Dieses entschied, die Klage von Attac abzuweisen. Während der mündlichen Verhandlung führte der Richter aus, dass der Verein bei seiner politischen Kampagnenarbeit ein breites Themenspektrum abdecke. Dass der Bundesfinanzhof den Fall nach Hessen zurückgegeben hat, erschien dem Vorsitzenden Richter Helmut Lotzgeselle unverständlich. Er bezeichnete dies sogar als »Schwarzer-Peter-Spiel«, da man nun, nach den engen Vorgaben des Bundesfinanzhofs zu entscheiden habe.
Lotzgeselle sparte nicht mit Kritik am obersten deutschen Finanzgericht. Dessen Begriff von politischer Bildung sei klassisch und nicht aufklärerisch. Das Bundesverfassungsgericht habe eine viel umfassendere Definition von Bildung. Der Bundesfinanzhof habe außerdem keine Definition geliefert, was unter »allgemeiner Förderung des demokratischen Staatswesens« zu verstehen ist.

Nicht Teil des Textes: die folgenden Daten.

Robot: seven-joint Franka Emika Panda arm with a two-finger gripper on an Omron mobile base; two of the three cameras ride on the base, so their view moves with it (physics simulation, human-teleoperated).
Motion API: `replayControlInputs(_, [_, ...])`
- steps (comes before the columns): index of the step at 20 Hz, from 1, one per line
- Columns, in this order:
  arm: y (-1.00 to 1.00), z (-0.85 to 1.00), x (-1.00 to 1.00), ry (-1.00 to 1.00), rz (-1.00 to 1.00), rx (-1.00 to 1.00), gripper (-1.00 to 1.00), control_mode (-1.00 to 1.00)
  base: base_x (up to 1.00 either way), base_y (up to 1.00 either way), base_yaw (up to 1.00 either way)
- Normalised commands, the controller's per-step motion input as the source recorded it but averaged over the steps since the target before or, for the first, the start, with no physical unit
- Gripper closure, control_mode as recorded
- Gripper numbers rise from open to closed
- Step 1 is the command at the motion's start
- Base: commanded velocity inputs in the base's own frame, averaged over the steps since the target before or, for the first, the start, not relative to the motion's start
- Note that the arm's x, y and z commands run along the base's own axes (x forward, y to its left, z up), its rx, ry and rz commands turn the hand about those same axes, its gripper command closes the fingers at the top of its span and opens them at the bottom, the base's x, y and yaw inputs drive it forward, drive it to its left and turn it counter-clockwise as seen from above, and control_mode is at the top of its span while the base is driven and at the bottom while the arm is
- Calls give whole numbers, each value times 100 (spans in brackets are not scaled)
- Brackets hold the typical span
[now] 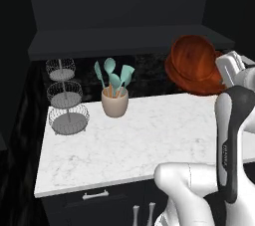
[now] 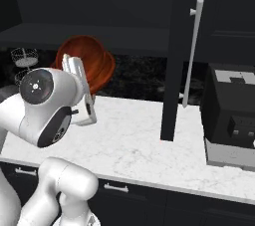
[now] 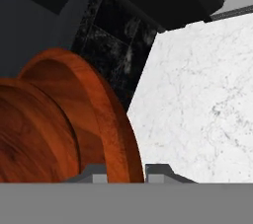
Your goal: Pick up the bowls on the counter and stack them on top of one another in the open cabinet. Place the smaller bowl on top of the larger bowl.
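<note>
A glossy reddish-brown bowl (image 1: 194, 63) hangs in the air, tipped on its edge, above the back right of the white marble counter (image 1: 149, 135). My gripper (image 3: 126, 171) is shut on the bowl's rim (image 3: 111, 119), with one fingertip on each side. The bowl (image 2: 87, 58) sits just below the dark shelf ledge (image 1: 124, 38) of the open black cabinet. I cannot tell whether it is the smaller or the larger bowl. In the right base view my arm partly covers it.
A beige cup of teal utensils (image 1: 115, 101) and a three-tier wire stand (image 1: 64, 95) stand at the counter's back left. An open dark cabinet door (image 2: 174, 70) with a long pale handle (image 2: 193, 51) juts out on the right, beside a black appliance (image 2: 231, 115).
</note>
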Motion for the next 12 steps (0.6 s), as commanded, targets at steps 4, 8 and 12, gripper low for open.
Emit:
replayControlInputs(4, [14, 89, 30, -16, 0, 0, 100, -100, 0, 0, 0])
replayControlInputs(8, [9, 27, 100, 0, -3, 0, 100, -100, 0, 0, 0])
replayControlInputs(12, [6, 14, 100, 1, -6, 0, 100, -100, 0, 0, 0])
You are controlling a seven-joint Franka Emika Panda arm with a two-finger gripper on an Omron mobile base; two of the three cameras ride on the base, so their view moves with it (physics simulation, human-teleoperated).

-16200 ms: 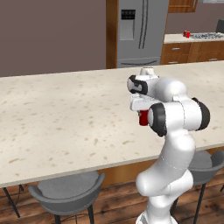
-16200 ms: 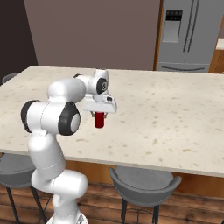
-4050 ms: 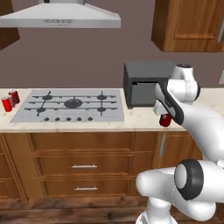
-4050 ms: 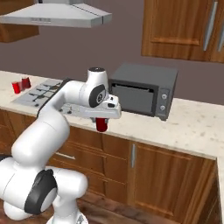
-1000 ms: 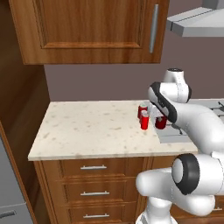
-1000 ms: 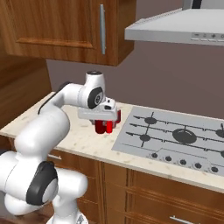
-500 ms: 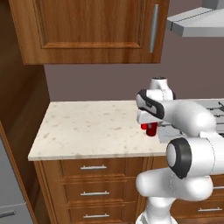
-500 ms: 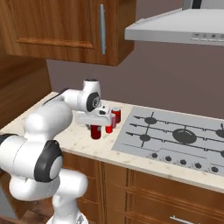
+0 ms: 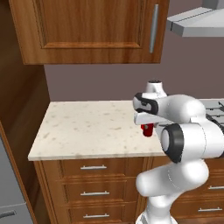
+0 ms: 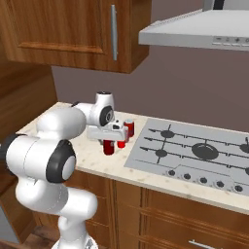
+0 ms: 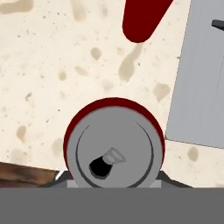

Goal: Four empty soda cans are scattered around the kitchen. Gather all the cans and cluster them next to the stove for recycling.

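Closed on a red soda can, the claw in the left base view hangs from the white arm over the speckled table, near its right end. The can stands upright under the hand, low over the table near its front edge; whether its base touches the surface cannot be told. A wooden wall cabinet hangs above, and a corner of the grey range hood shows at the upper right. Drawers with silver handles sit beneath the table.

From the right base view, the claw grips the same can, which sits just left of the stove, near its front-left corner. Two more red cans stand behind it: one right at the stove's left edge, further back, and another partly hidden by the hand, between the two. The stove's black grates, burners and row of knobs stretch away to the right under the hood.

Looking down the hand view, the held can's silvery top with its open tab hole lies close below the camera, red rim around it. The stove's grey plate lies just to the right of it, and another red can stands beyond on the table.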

Insgesamt sei das Urteil des Bundesfinanzhofes wohl »mit heißer Nadel gestrickt«, was wegen der großen gesellschaftlichen Auswirkungen »bedenklich« sei.
Wegen dieser engen und unklaren Vorgaben sah sich das Gericht allerdings gezwungen, die Klage von Attac abzuweisen. »Wir haben uns nach der engen Auslegung des Bundesfinanzhofs leider nicht in der Lage gesehen, einen Spielraum zu finden, alle Aktivitäten von Attac einem gemeinnützigen Zweck zuzuordnen. Es ist jetzt die Aufgabe der Politik, das Gemeinnützigkeitsrecht zu überarbeiten«, so der Vorsitzende Richter Helmut Lotzgeselle in seiner Urteilsbegründung. Der Möglichkeit einer Revision, wieder vor dem Bundesfinanzhof, wurde vom Gericht ausdrücklich stattgegeben.
Maria Wahle vom Vorstand des Attac-Trägervereins hält es für ein »beängstigendes Signal«, dass das Gericht gegen seine »offenkundige Überzeugung« bürgerschaftliches Engagement habe schwächen müssen. Die aktuelle Entscheidung habe gezeigt, wie »bedrohlich das Urteil des Bundesfinanzhofs für die gesamte demokratische Zivilgesellschaft« sei. Attac kündigte an, die Revision vor dem Bundesfinanzhof einzureichen. Dies sei allein schon deshalb wichtig, um notfalls Verfassungsbeschwerde einlegen zu können.
Wichtiger als eine gerichtliche Klärung scheint, dass Bundesfinanzminister Olaf Scholz (SPD) das Gemeinnützigkeitsrecht überarbeiten will. Auch dazu forderten Vertreter von Attac und der Allianz »Rechtssicherheit für politische Willensbildung« die Politik nach Ende des Prozesses in Kassel auf.